EXERCISE BRIEF:
The required output is the complete data, repeated without alteration.

INFORMATION SUPPLIED:
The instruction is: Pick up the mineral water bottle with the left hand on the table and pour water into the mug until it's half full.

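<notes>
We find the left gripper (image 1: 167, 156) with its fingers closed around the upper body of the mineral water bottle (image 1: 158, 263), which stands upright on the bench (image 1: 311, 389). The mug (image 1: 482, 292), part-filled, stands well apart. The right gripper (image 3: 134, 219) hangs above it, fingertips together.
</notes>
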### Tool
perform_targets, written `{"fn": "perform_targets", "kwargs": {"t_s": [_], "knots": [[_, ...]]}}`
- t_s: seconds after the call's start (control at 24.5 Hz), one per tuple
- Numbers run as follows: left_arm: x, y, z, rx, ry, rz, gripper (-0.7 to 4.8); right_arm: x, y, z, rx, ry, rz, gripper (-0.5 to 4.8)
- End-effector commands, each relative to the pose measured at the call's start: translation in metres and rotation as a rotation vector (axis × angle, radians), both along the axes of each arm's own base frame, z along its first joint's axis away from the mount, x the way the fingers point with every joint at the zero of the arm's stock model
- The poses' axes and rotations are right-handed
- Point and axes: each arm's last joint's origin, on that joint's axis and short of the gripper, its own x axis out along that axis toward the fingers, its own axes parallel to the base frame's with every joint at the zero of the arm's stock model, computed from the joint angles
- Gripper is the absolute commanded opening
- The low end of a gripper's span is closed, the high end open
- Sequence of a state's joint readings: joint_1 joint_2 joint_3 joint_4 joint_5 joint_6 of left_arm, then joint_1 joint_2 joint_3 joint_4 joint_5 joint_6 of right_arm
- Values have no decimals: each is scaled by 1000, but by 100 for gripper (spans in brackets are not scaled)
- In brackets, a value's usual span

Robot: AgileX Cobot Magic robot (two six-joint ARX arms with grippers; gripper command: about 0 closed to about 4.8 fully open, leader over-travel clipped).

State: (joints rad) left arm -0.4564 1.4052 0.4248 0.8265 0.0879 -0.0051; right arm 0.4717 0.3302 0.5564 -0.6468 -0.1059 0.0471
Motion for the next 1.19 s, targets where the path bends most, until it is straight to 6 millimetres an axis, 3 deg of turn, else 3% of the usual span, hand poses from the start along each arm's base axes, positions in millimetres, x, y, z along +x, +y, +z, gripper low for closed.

RESPONSE FOR THIS EXERCISE:
The instruction is: Pick up the mineral water bottle with the left hand on the table and pour water into the mug until it's half full.

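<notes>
We find the left gripper (image 1: 167, 156) with its fingers closed around the upper body of the mineral water bottle (image 1: 158, 263), which stands upright on the bench (image 1: 311, 389). The mug (image 1: 482, 292), part-filled, stands well apart. The right gripper (image 3: 134, 219) hangs above it, fingertips together.
</notes>
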### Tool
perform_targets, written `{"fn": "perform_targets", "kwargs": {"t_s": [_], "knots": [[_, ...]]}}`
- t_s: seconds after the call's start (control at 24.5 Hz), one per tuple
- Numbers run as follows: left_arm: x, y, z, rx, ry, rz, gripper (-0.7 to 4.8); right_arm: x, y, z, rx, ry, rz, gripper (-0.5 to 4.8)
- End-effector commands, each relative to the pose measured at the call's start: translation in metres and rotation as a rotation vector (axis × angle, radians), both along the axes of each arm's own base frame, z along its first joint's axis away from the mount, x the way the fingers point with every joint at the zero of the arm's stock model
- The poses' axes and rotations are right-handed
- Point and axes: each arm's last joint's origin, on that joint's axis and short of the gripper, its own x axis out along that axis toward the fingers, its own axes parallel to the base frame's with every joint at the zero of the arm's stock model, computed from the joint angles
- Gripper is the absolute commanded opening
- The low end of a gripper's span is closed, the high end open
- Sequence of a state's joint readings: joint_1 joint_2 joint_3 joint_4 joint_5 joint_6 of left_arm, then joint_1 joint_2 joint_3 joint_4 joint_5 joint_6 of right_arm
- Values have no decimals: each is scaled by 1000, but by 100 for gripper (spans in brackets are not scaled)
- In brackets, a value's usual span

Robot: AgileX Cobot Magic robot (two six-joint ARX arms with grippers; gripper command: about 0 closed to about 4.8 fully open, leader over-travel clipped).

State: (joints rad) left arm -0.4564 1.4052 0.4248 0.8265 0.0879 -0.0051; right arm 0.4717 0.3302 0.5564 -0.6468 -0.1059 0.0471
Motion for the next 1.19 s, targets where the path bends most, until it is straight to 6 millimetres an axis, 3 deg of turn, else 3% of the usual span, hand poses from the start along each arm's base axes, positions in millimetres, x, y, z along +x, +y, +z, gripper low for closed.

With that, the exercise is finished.